~6 tahun yg lalu~
"Lo, apaan sih," sentak seorang lelaki.
"A- aku mau ngomong sesuatu ih," gerutunya.
"Ngomong apeh, waktu gue berharga tau!" tegasnya.
"Aku, aku suka sama kamu, Dam!" ucap seorang wanita seraya memejamkan matanya. Jantungnya berdetak tak karuan.
"Woy! Sadar dong jangan halu?" sentaknya. Tanpa basa-basi dia meninggalkan wanita yg masih mematung menatapnya.
"Dam, tapi kamu punya perasaan juga kan, sama aku."
"Di mimpi, Loe," sahutnya dengan cepat.
Sejak kejadian 6 tahun lalu membuat keduanya bermusuhan satu sama lain, tak ada kata saling sapa sejak kejadian hari itu. Sang lelaki yg merasa pria tertampan sedunia itu merasa terlukai harga dirinya karna perasaan yg ia torehkan pada sang wanita dianggapnya cinta padahal yg sebenarnya hanyalah perasaan sebatas tetangga yg baik hati saja.
"Apa loe liat-liat!" ucap sang wanita seraya tengah memasang ikatan tali sepatunya yg rumit. Dia kini sudah siap untuk memasuki kampus yg sangat ia dambakan.
"Gue ngeliatin sangkar burung bukan Loe!" ketusnya.
"What! Sangkar burung lebih indah gitu dari wajah gue, dasar, ganteng-ganteng bego." Batinnya bersua.
Lelaki bertubuh jangkung, mata sipit dan kulitnya yg putih membuatnya sering dijuluki sebagai oppa made in indonesia, tak banyak kata atau perbuatan saat ia ingin menaklukan seorang wanita. Lirikannya yg di anggap maut membuat satu kedipan saja bisa mengobarak-ngabrik hati seseorang.

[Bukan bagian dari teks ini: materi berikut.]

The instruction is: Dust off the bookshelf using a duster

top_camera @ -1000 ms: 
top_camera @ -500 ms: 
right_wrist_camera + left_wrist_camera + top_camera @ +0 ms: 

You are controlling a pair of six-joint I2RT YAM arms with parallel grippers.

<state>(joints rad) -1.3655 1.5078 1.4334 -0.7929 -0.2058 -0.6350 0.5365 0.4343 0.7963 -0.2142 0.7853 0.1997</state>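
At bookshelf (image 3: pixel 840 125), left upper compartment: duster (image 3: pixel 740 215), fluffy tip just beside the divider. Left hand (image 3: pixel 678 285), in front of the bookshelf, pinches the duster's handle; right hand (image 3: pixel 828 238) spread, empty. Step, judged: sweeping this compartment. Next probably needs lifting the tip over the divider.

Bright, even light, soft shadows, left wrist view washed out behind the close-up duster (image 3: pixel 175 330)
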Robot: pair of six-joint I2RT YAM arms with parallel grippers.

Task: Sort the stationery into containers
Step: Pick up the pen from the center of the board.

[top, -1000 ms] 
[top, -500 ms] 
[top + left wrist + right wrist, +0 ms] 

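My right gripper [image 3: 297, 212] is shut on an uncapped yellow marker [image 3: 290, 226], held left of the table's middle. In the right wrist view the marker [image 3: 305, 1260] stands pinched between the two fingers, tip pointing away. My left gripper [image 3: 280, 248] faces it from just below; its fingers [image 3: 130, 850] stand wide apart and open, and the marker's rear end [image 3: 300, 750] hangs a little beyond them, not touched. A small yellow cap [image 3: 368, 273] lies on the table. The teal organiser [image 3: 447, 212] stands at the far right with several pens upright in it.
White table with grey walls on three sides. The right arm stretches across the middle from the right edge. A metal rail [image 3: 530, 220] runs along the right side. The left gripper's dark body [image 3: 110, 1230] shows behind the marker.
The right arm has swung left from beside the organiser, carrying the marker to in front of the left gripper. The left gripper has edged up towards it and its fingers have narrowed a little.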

Cara jalan, serta senyumnya yg begitu manis semanis gulali jawa, bisa menggilakan setiap ia berhadapan dengan lawan jenisnya. Mereka hampir tak berkedip saat berbicara dengannya.
Dan pria itu bernama Aldama Jefran, pemuda penebar senyum mematikan itu tak henti-hentinya membuat hati para wanita menjerit untuk memilikinya. Namun dibalik setiap inci ketampanan nya sudah pasti ada sedikit keburukan yg dia miliki, ada suatu hal yg membuatnya sedikit dibenci oleh sebagian wanita, yaitu ucapannya!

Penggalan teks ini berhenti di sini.